As of Saturday night in New York City, 672 people are known to have died from COVID-19 since the coronavirus outbreak began, with well over 30,000 known to be infected. Hospitals around the city are stretched to the limit, handling a constant influx of patients while running dangerously low on personal protective equipment like masks and gowns for doctors and nurses.
The nurse described a horrific Catch-22. "If we are covid positive, we are expected to work for as long as we are asymptomatic. However we cannot get tested unless we are symptomatic," he said. "They don't want to test us because, at the rates we are exposed, we are likely all sick and we don't know it."
"We are rationed personal protective equipment to absurdity," the nurse said. He said they were given "one disposable mask and one disposable gown that we must sign out for, that is expected to be used for five 12-hour shifts before they will be replaced."
Gov. Andrew Cuomo has pledged to deliver more supplies for doctors and nurses, and said his office was "actively looking into" whether CDC guidelines on their use were sufficient. The nurse described a chaotic situation at his hospital, with ever-changing rules. "Everything changes from day to day at work," he said. "They are scrambling to figure out what to do as we go."

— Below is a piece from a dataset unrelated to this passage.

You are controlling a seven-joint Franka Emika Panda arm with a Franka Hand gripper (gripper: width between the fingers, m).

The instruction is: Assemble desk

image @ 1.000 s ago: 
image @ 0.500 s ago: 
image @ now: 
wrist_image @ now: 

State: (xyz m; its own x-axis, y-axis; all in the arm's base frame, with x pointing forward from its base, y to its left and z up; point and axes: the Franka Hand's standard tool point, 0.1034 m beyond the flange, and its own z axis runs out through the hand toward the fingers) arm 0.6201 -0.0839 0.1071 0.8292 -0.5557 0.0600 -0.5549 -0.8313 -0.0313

"A week ago we were instructed to take off our masks at work. Now we are being instructed to wear them at all times because so many of us are testing positive."
Texting on Sunday morning, he said he had to go to sleep, because another long shift awaited him. He couldn't get the images of the truck out of his head.
"Maybe as a Jew i relate it to all of the Holocaust footage because that's my only point of reference for such an image of humans," he said. "[N]ever seen something quite like it."